A closed $k$-form is called instrinsically harmonic if there is some Riemannian metric with respect to which it is harmonic. E. Calabi ("An instrinsic characterization of harmonic 1-forms", 1969) showed that a one-form having non-degenerate zeros on a compact manifold without boundary is intrinsically harmonic if and only if it satisfies a property called transitivity. The precise statement and proof can be found in chapter 9 of M. Farber's book "Topology of closed one-forms". In what comes I am following Farber. That a closed one-form $\omega$ have non-degenerate zeros means that near each zero it can be written in the form $\omega = df$ with $f$ a Morse function. For such a one-form, the additional assumption of harmonicity means that the Morse index of a zero cannot be $0$ or $n$ (write $\omega = df$ near the zero; because $\omega$ is co-closed, $f$ is harmonic, so by the maximum principle cannot have a max or min at the zero). That $\omega$ be transitive means that for any point $p$ of $M$ which is not a zero of $\omega$ there is a smooth $\omega$-positive loop $\gamma: [0, 1] \to M$; that is, $\gamma(0) = p = \gamma(1)$, and $\omega(\dot{\gamma}(t)) > 0$ for $t \in [0, 1]$. Then Calabi's theorem states that a closed one-form with non-degenerate zeros is instrinsically harmonic if and only if it is transitive. Near a non-degenerate index $0$ zero of a closed one-form the one-form can be written in the form $\delta_{ij}x^{i}dx^{j}$, for which it can be checked there are no positive loops beginning sufficiently near the origin.

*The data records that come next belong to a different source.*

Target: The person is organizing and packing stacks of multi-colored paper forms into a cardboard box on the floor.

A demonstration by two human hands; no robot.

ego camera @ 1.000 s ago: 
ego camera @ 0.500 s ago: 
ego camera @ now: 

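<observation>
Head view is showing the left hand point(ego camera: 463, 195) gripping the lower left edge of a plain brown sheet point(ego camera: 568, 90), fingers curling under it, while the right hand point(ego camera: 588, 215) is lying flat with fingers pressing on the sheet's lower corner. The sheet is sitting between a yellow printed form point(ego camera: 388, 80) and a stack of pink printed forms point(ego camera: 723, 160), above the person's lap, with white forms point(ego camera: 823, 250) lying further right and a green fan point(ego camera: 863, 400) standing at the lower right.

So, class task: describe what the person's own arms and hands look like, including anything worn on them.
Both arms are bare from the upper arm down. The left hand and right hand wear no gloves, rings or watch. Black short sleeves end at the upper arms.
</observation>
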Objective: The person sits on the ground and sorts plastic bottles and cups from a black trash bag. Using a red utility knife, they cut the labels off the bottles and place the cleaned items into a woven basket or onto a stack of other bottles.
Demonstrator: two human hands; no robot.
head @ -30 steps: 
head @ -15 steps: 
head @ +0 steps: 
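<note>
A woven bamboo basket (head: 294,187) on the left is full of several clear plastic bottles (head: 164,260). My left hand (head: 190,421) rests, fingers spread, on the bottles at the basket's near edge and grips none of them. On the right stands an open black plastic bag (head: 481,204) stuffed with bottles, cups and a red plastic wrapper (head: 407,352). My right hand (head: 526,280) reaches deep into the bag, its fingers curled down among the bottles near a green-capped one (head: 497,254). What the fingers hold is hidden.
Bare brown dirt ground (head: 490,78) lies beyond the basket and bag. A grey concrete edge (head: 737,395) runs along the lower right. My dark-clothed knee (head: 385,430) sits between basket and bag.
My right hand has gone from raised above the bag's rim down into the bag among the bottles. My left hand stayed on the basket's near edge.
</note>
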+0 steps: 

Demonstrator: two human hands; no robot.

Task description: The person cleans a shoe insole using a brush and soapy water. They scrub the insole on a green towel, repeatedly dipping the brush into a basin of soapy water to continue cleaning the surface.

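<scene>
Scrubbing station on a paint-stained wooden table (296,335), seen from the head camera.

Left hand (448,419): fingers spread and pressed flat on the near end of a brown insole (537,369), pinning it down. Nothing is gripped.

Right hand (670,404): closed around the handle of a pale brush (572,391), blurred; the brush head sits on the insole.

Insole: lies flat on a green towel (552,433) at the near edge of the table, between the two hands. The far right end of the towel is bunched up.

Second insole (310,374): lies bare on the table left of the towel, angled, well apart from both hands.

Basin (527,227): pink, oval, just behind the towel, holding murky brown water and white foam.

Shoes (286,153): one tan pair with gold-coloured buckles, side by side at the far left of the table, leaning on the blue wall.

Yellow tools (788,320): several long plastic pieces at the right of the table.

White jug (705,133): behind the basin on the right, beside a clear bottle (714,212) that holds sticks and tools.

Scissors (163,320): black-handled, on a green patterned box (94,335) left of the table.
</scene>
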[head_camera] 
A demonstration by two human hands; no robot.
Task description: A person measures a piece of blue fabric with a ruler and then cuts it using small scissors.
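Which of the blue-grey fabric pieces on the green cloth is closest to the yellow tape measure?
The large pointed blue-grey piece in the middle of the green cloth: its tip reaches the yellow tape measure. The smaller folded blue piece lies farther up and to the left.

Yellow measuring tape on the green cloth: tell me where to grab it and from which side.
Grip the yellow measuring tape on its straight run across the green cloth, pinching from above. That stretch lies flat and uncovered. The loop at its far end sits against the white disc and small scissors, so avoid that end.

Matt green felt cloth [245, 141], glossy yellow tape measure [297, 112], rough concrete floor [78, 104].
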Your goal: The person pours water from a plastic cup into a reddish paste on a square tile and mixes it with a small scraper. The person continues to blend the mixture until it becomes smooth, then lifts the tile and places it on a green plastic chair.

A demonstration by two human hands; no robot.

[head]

(If one can handle $k$-forms then by Hodge duality one expects to be able to get somewhere with $(n-k)$-forms. The intrinsic harmonicity of $(n-1)$-forms was characterized in terms of transitivity in the thesis of Ko Honda, available on his web page).

E. Volkov's Characterization of intrinsically harmonic forms. J. Topol. 1 (2008), no. 3, 643–650, weakens the non-degeneracy condition, replacing it with the condition that the closed one-form be locally instrinsically harmonic - that is, the restriction of the form to a suitable open neighborhood of its zero set is instrinsically harmonic.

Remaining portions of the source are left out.